The sun was edging on the horizon, peaking through silver slits of clouds. She sat there watching, waiting for the end of days. On this day she had wished for a fresh new start. Oblivious to what was really happening to her. She couldn’t shake that feeling of being watched. She didn’t know who or why, but she felt it.
She looked over her shoulder, but saw nobody there. The feeling stayed with her as she got up and start to walk back toward the house. A rustling in the bushes caught her attention as she nervously peered in, squinting to see who or what was there. A squirrel ran out and toward the large oak tree. She jumped, but knew that wasn’t what made the noise. She looked in again and said in a low-pitched squeak, ‘Hello?’
There was no reply. She didn’t really think she’d get one, but it was worth a shot. The only way to really know what was back there, was to suck it up and take a second, better look. This time, she carefully separated the branches to be able to see better in the back of the bushes. At first it just looked like a large rock, but then she saw the two thin arms, bent and reaching up to cover his head. It was a young boy, curled up in the fetal position, and trying to make himself disappear.
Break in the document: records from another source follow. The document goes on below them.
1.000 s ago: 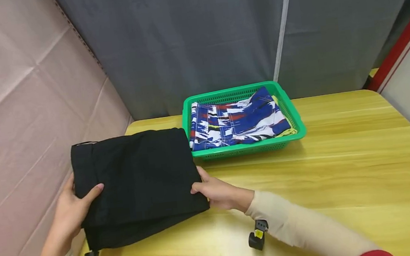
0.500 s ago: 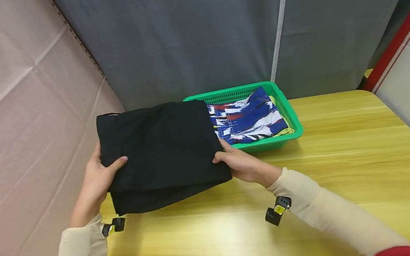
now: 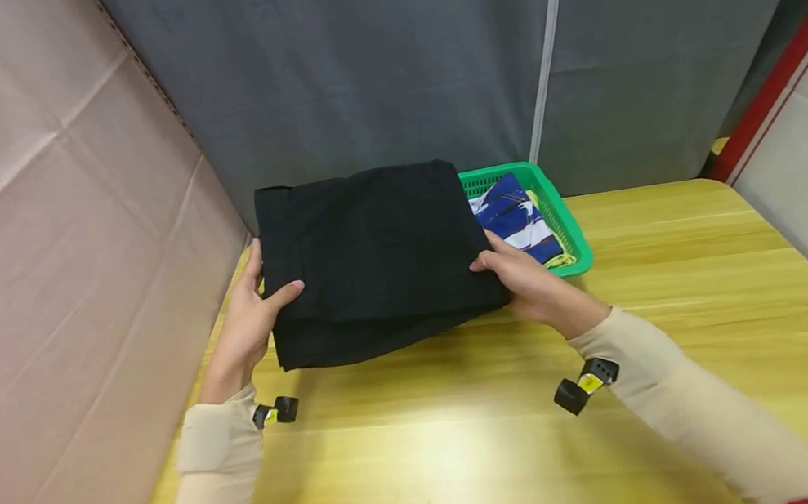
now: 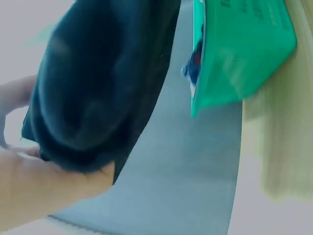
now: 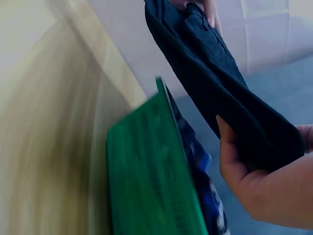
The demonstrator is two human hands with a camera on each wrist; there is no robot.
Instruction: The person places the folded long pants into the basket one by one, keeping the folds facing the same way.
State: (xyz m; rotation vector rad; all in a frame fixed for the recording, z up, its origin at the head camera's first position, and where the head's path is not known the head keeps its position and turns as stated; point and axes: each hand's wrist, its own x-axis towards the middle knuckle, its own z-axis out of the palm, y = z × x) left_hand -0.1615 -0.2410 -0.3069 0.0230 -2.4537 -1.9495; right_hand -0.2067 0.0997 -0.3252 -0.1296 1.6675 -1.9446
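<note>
A folded black garment (image 3: 381, 246) hangs in the air, held level between both hands. My left hand (image 3: 244, 318) grips its left edge, thumb on top and fingers beneath. At the opposite edge, my right hand (image 3: 529, 284) pinches the cloth the same way. In the head view the garment overlaps the left part of a green plastic basket (image 3: 559, 223). Inside the basket lies blue, white and red patterned cloth (image 3: 518, 211), with yellow cloth (image 3: 562, 260) under it. Seen from the right wrist, the garment's folded layers (image 5: 220, 93) are above the basket's rim.
The basket stands at the back of a wooden table (image 3: 673, 281). Behind it hangs a grey curtain (image 3: 355, 68). A pale pink fabric wall (image 3: 77, 237) closes off the left side, and a white panel with a red edge (image 3: 784, 72) stands at the right.
Both hands have carried the black garment to the right and toward the back. It now covers much of the basket in the head view. The basket stays in place.
</note>
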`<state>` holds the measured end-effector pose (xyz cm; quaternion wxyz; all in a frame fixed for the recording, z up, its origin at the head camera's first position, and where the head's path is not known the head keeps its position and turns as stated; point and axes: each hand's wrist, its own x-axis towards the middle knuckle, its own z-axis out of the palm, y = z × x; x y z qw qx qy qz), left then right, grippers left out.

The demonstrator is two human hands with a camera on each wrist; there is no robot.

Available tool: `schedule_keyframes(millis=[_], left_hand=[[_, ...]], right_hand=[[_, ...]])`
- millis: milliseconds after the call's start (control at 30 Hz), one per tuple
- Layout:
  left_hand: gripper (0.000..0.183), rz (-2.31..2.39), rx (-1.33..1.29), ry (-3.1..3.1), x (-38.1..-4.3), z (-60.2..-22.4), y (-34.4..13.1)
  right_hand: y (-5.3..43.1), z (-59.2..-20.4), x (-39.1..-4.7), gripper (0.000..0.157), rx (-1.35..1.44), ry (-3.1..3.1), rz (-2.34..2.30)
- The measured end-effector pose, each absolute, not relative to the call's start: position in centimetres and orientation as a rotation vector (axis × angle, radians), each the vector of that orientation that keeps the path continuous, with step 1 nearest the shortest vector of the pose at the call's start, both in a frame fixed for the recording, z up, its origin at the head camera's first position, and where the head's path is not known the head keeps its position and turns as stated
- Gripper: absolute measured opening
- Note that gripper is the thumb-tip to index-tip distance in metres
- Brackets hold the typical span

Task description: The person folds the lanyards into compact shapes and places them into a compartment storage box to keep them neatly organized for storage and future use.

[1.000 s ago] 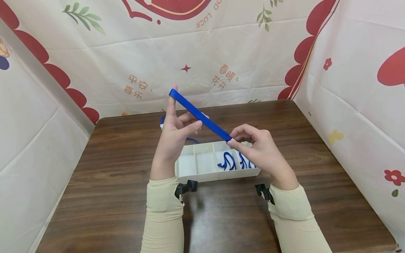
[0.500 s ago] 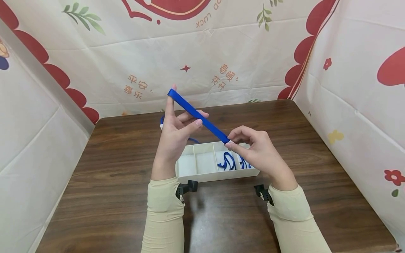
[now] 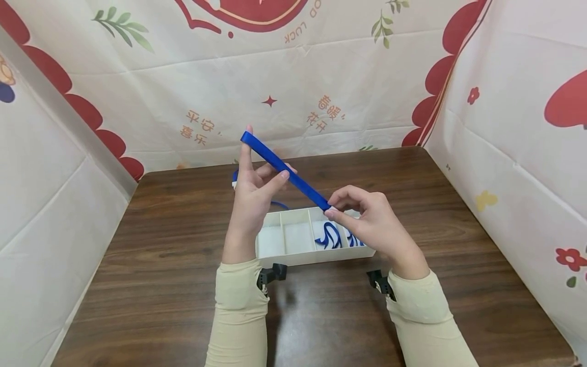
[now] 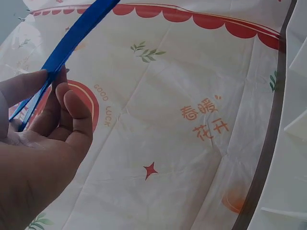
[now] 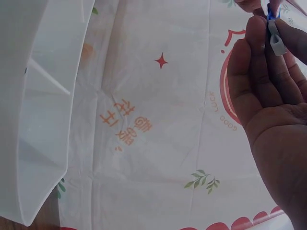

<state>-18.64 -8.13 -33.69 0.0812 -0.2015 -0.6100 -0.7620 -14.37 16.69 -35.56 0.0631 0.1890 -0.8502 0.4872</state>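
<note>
A blue lanyard [image 3: 304, 189] runs taut on a slant between my two hands above the box. Its upper end loops over the raised index finger of my left hand [image 3: 249, 201], while the thumb and another finger pinch it lower down. My right hand [image 3: 373, 224] pinches the lower end. In the right wrist view a small white plastic fitting [image 5: 277, 44] sticks out between thumb and fingers there. In the left wrist view the blue band [image 4: 72, 43] crosses the thumb.
Below the hands stands a white divided box [image 3: 316, 259]. Blue lanyards [image 3: 330, 237] lie in its right compartments. Another blue cord [image 3: 278, 205] lies behind it, partly hidden by the left hand. Patterned cloth [image 3: 293, 76] walls the brown table [image 3: 160, 255] at the back and sides.
Both hands have shifted slightly left and down with the lanyard, which stays stretched between them. Their grip looks the same, and the box has not moved.
</note>
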Motion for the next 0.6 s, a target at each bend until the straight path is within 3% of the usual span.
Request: schedule_keyframes(millis=[600], left_hand=[[0.099,-2.342,-0.589,-1.753,-18.65,-33.83,-8.08]], right_hand=[[16.56,-35.97,-14.47,0.02,0.598,-2.569,1.401]])
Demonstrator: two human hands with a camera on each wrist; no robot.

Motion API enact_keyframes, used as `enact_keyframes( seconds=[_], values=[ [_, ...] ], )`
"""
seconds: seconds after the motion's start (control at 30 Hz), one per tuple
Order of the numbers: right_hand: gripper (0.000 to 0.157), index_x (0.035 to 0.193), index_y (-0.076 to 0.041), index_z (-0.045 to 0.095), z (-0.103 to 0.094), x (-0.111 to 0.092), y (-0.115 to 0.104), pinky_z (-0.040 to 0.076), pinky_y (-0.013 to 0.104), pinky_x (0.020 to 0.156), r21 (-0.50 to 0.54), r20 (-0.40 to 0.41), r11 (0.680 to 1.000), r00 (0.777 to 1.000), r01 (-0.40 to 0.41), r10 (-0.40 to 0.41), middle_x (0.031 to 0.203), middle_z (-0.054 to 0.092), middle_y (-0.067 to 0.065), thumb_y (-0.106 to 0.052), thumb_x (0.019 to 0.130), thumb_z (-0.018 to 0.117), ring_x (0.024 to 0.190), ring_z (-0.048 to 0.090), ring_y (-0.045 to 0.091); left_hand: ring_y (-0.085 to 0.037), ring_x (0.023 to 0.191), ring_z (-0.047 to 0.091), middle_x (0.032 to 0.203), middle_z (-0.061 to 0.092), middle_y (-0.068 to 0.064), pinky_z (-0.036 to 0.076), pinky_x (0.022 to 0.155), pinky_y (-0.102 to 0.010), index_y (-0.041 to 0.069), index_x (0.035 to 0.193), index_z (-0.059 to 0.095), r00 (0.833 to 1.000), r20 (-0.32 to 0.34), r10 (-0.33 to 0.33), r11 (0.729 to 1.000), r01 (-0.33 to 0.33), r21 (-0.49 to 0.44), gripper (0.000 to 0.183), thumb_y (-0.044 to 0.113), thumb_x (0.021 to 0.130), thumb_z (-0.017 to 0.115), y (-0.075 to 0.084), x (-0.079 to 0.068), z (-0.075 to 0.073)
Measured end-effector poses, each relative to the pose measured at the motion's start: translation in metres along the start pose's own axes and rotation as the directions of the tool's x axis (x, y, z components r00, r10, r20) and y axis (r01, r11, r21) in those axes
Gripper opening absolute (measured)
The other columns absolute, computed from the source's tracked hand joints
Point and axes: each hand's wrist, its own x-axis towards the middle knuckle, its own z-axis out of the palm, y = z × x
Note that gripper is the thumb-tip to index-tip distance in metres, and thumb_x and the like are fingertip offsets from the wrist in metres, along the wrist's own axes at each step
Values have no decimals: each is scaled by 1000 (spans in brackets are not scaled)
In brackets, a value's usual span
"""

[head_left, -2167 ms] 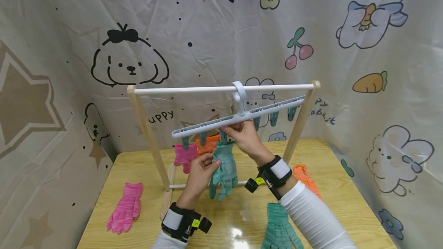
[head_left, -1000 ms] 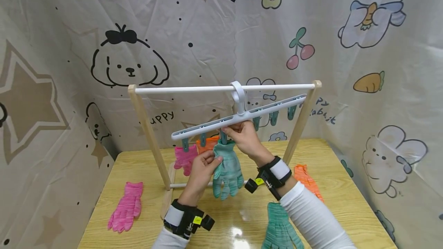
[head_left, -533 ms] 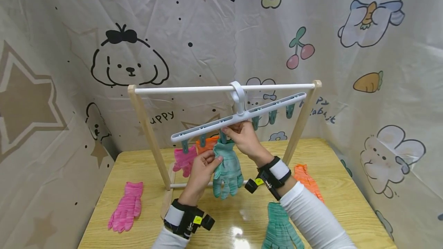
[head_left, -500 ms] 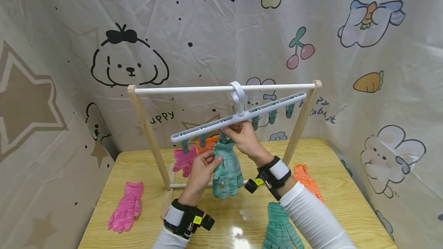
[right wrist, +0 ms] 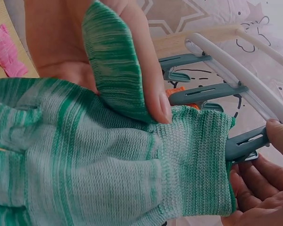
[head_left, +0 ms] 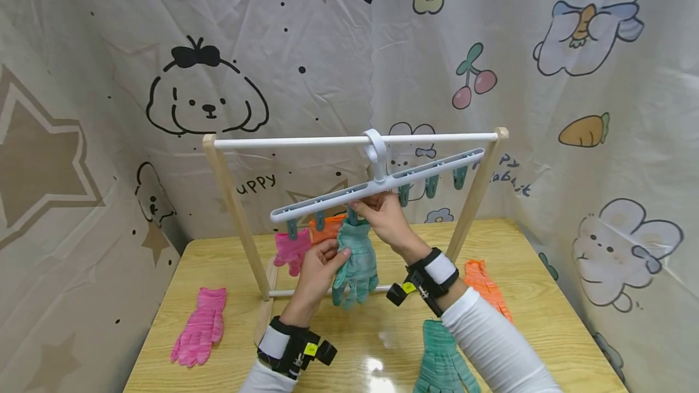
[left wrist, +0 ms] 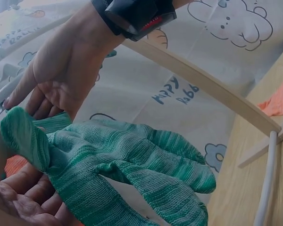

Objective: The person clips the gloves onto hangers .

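A green striped knit glove [head_left: 357,262] hangs fingers-down below the left half of the white clip hanger [head_left: 377,185]. My left hand [head_left: 317,275] pinches its side just below the cuff, thumb in front. My right hand [head_left: 390,223] holds the grey-green clothespin [head_left: 352,216] above it, thumb on the clip's side. In the right wrist view this clothespin [right wrist: 247,143] meets the edge of the glove's cuff [right wrist: 203,160]. A pink glove [head_left: 292,251] and an orange glove [head_left: 327,229] hang to the left, beneath two other clips.
The hanger tilts down to the left from the white rail [head_left: 295,142] of a wooden-sided rack [head_left: 235,217]. Bare clips [head_left: 431,187] hang on its right half. On the table [head_left: 349,356] lie a pink glove [head_left: 199,326], another green glove [head_left: 445,359] and an orange glove [head_left: 486,288].
The held green glove turned to face forward, then swung slightly back left at its fingers. Both hands keep nearly the same places and grips.
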Motion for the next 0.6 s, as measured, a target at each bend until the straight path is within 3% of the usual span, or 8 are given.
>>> enact_keyframes(
  seconds=[0.3,0.6],
  values=[
    [31,115,4,55,-2,2,0,52,36,83,-7,10,1000,1000,-10,10,101,69,3,-10,88,62,102,61,37,-18,89,61,102,65,-18,50,76,-26,-7,115,59,1000,-1,-21,1000,21,21,37,21,90,61,-1,-1,-5],
    [28,112,6,56,-2,0,-2,52,34,83,-28,8,1000,1000,-11,11,99,68,-2,-9,89,61,98,64,23,-17,93,60,106,64,-16,50,80,-26,-5,115,60,999,-12,-42,997,43,57,39,26,91,60,-3,-3,-10]
  ],
)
During such strange times, she expected to wake up and realize she was just dreaming. At this moment, however, she realized this was all too real. Her head started to get tight, her heart hammered threateningly. She couldn’t run away from this scene, not with a child lying helplessly at her feet. She carefully knelt down, took the wool scarf from around her neck and quickly wrapped up the child, sheltering him from the cold, bitter wind that had suddenly whipped through the trees. She cradled and comforted the boy in her arms and stood up. Just inches behind where she stood, a thick branch snapped.
She gasped and instinctively clutched at the child more tightly. She froze, waiting. She could feel the boy trembling in her arms, his eyes still shut tightly against whatever was happening to him. Finally, when no other sounds disturbed the uneasy peace of the morning , she stepped quickly onto her porch and opened her front door awkwardly. She had been raised in a group home and had helped to care for many, many younger children over the years. Thinking back to what had been comforting, she settled herself in the old wooden rocker she'd found set out at someone's curb and began to rock slowly and steadily, humming almost under her breath to the small boy huddled miserably against her.
Humming turned to singing. Because she held him tightly and he seemed like a baby in her arms, instinctively she sang "Rock a bye baby, on the tree top, when the wind blows, the..." She stopped suddenly - common sense prevailed. The poor boy was too old for that song - and he didn't need to hear that "the cradle will fall." Neither did she. She started in again, slowly singing "you are my sunshine, my only sunshine..", falling into a reverie, taken away to arms that once held her. The boy slowly settled down. Even the wind was calmed by the singing of her song.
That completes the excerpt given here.